• Exercise brief:
Write down exactly the lines of the records below, beginning with the first and ending with the line that includes "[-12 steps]".

• Provided information:
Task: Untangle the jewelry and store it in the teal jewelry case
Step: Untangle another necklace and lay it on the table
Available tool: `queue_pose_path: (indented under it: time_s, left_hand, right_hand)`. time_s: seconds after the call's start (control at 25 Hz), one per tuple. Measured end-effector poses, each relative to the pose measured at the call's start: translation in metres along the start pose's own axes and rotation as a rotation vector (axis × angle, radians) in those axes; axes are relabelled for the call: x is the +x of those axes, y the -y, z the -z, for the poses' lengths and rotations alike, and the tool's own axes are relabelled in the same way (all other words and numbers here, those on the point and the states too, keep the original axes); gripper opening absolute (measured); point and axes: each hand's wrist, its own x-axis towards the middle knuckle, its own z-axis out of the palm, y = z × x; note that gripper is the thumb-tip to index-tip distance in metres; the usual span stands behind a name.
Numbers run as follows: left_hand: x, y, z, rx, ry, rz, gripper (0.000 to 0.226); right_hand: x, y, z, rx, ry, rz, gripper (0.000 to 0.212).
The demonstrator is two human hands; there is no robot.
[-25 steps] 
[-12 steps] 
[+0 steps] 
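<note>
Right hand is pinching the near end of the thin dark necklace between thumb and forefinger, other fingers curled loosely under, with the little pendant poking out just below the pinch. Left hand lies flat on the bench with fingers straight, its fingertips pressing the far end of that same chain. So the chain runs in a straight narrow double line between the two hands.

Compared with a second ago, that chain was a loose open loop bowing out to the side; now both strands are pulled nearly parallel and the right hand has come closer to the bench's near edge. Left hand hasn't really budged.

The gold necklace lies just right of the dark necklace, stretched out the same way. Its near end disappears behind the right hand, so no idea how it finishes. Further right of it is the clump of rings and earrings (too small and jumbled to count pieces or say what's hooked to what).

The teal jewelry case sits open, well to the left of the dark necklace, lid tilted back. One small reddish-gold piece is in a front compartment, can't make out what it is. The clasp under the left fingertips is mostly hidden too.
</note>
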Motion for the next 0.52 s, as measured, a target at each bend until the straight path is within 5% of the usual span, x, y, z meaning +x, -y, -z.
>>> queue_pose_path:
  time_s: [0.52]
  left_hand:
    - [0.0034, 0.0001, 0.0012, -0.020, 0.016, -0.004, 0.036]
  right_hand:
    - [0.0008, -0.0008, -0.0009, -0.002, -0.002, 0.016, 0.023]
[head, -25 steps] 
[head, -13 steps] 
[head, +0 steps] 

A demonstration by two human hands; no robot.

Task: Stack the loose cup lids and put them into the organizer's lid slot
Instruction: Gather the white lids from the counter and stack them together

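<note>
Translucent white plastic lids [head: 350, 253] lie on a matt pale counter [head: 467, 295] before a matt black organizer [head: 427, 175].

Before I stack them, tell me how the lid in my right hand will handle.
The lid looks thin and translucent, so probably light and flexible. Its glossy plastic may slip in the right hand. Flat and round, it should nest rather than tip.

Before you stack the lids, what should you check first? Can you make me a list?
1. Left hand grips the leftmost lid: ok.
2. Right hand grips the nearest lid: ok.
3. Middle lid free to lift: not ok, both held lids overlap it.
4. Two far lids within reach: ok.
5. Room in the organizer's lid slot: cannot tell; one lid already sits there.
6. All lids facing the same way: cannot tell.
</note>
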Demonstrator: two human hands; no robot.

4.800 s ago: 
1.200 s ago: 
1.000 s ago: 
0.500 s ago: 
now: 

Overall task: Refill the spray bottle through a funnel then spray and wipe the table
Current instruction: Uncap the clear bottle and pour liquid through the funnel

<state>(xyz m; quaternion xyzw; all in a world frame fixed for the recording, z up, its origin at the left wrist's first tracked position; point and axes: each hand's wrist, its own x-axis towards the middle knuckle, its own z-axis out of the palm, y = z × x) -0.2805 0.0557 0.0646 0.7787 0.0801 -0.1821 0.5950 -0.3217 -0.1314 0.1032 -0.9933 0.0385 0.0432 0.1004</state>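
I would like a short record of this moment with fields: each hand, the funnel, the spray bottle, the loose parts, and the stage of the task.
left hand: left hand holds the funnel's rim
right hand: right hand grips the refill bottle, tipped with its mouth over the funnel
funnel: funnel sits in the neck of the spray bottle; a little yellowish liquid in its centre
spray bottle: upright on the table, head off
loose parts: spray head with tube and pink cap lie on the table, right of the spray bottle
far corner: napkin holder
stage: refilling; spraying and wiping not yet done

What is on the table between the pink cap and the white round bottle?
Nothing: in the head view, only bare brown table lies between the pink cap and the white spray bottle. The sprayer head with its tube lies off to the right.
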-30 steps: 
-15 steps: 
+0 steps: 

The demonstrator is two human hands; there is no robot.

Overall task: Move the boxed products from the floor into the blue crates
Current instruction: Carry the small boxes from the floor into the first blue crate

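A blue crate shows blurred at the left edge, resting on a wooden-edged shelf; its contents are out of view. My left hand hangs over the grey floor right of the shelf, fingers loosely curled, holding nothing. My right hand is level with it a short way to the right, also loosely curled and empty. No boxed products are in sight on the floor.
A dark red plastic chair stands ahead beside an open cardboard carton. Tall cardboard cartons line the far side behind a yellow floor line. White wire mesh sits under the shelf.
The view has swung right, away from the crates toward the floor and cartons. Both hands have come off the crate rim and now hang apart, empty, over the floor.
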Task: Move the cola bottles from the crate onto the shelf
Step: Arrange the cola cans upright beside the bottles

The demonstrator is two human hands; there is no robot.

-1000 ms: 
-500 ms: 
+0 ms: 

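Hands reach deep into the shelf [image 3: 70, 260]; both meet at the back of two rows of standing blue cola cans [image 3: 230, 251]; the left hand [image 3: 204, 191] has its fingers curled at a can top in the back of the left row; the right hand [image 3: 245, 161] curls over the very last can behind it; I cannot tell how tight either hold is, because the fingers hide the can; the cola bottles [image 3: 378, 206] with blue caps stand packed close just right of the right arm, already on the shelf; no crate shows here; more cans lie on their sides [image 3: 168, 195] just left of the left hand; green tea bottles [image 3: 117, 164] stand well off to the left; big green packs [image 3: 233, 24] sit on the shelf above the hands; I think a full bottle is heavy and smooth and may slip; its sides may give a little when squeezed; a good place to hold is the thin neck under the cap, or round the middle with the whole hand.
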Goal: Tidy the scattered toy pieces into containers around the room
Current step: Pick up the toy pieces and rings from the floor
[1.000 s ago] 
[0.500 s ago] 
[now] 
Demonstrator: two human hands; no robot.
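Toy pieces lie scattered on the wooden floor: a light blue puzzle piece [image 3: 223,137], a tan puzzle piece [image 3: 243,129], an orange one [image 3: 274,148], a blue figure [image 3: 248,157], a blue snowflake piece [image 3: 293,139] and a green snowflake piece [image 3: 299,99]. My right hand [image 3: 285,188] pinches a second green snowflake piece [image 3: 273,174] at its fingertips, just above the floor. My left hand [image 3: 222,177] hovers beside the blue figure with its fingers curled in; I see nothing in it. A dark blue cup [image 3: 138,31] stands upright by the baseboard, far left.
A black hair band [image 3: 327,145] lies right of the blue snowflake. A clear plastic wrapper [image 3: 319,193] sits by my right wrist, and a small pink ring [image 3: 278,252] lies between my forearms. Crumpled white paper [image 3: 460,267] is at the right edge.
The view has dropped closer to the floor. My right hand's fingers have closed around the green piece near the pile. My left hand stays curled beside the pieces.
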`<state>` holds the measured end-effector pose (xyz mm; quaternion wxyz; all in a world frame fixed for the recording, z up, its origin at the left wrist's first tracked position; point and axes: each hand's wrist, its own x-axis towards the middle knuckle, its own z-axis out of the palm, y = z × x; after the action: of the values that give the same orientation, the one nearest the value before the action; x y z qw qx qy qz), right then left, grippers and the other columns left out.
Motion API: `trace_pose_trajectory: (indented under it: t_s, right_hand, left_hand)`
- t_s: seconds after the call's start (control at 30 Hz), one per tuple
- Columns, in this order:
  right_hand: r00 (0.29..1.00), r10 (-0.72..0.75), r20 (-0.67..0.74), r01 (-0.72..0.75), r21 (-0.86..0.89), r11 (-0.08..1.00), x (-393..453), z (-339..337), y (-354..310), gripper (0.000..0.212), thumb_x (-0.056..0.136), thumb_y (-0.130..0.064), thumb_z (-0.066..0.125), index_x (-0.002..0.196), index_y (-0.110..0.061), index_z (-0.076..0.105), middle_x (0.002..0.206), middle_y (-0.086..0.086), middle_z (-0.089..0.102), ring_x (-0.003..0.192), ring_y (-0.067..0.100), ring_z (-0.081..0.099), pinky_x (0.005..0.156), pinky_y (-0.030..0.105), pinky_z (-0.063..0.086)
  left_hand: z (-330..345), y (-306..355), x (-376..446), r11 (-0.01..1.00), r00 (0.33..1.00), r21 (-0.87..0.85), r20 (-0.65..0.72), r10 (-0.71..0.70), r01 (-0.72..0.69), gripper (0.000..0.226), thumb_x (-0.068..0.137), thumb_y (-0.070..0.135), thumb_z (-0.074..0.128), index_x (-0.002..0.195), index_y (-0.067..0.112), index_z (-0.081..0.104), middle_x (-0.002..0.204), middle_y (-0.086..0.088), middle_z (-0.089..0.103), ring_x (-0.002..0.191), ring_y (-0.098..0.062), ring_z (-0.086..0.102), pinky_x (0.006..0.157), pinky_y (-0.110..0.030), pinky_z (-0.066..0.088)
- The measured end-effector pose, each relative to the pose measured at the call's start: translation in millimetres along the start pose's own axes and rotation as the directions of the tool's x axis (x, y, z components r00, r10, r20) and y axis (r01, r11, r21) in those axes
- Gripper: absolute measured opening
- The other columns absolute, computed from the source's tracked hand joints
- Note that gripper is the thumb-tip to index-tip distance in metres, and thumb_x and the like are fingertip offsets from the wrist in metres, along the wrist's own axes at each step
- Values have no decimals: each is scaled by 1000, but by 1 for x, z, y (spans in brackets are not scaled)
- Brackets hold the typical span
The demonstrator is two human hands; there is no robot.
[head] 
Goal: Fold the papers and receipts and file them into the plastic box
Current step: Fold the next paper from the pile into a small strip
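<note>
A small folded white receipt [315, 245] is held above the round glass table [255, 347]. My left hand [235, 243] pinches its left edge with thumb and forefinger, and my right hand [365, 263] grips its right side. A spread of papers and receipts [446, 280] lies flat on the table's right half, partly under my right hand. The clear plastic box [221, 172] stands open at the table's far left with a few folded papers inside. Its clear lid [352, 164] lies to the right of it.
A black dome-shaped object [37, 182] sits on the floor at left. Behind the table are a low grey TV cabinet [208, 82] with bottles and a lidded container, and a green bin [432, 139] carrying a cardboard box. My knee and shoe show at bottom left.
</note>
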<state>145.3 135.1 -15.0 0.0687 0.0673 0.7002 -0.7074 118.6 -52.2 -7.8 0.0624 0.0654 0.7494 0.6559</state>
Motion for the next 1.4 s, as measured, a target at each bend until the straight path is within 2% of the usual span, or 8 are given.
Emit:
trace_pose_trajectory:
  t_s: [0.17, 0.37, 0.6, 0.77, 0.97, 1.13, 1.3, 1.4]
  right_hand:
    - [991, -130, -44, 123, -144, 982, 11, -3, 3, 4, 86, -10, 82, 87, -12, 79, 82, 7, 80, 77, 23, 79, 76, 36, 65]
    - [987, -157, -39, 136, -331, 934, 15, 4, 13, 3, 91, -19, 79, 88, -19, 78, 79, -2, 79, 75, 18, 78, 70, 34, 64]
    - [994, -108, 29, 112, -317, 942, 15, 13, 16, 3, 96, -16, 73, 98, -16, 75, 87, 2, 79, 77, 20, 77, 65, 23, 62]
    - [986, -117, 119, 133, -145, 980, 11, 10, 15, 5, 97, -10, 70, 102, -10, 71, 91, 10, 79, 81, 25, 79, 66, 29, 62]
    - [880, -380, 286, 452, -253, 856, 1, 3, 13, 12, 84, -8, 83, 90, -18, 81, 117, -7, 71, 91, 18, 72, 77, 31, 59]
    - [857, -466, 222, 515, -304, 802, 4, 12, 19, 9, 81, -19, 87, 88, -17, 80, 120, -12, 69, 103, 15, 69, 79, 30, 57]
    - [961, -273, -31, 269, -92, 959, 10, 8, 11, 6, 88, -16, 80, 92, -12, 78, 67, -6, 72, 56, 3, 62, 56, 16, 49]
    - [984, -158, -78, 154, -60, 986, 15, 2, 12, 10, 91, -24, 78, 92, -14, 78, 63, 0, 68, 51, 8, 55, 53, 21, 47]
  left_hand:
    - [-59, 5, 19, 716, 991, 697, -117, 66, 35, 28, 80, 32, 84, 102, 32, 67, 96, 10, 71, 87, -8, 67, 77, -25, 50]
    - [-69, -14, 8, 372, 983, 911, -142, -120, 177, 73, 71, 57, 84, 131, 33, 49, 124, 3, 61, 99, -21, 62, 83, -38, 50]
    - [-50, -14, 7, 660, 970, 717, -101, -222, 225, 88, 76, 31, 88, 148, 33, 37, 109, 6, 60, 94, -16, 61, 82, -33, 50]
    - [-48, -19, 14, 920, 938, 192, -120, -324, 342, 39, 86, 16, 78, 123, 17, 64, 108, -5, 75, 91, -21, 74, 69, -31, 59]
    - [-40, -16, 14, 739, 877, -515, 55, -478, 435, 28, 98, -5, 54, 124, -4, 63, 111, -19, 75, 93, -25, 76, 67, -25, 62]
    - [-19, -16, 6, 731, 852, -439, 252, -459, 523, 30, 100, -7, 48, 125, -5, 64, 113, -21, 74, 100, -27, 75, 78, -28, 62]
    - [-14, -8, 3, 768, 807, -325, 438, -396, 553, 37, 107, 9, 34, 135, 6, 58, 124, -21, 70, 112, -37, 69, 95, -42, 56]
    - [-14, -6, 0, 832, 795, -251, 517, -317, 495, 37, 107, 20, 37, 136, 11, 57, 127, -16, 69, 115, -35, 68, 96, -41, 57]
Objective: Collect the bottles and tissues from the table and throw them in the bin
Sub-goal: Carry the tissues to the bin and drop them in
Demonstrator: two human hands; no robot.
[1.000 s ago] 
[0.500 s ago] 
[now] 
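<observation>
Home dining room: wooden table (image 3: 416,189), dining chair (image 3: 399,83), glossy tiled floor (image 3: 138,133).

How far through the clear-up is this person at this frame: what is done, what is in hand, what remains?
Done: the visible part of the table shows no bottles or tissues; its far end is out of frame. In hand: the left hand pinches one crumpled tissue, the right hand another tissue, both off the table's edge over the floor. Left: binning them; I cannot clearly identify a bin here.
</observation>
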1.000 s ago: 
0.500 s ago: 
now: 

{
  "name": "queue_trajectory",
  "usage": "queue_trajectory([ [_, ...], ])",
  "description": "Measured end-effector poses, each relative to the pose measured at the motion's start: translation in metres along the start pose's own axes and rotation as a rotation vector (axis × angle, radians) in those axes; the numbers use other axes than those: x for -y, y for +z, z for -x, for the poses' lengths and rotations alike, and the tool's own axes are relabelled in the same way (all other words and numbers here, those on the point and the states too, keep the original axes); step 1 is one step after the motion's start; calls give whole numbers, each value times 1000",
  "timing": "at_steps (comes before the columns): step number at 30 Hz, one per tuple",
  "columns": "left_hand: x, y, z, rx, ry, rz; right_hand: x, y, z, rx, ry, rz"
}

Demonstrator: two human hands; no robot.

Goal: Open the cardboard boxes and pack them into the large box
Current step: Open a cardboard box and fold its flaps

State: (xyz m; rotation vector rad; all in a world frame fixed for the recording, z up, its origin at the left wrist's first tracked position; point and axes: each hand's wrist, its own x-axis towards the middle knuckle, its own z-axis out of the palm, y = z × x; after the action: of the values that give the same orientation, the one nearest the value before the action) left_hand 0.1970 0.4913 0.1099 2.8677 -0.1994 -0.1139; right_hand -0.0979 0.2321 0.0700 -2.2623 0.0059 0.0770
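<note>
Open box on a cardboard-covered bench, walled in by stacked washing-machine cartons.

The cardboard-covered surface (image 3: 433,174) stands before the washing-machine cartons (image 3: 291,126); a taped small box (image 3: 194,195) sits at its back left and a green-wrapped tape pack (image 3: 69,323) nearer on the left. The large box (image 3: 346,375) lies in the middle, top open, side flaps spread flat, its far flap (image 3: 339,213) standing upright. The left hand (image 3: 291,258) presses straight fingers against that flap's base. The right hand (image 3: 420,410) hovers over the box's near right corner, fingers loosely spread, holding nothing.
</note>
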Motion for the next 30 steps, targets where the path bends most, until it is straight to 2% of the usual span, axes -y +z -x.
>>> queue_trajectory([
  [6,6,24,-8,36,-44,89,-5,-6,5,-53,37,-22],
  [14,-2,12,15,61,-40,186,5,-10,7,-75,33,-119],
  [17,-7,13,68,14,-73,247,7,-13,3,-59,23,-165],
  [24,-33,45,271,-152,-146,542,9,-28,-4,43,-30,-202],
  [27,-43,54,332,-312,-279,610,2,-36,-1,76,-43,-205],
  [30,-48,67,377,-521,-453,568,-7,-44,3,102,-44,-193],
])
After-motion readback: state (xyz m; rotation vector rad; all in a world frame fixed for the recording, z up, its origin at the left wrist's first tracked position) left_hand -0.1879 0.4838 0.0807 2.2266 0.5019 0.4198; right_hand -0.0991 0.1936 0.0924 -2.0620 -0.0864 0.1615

• Task result:
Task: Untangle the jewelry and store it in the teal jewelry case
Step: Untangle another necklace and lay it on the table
Available tool: `queue_pose_path: (indented under it: time_s, left_hand, right_hand)`. time_s: seconds after the call's start (control at 25 Hz), one per tuple. Measured end-effector poses, each relative to the pose measured at the call's start: translation in metres along the start pose's own axes and rotation as a rotation vector (axis × angle, radians) in those axes; axes are relabelled for the call: x is the +x of those axes, y the -y, z the -z, for the poses' lengths and rotations alike, and the tool's own axes are relabelled in the same way (all other words and numbers here, those on the point and the states too, keep the original axes); gripper opening absolute (measured); point and axes: each hand's wrist, its own x-axis towards the middle knuckle, its own z-axis out of the palm, y = z × x; note that gripper is the thumb-tip to index-tip distance in metres; the usual span stands behind a name.
Numbers run as follows: left_hand: x, y, z, rx, ry, rz, gripper (0.000 to 0.226); right_hand: x, y, z, rx, ry, rz, gripper (0.000 to 0.212).
The demonstrator is two human hands; there is no robot.
[-25 steps] 
[-12 steps] 

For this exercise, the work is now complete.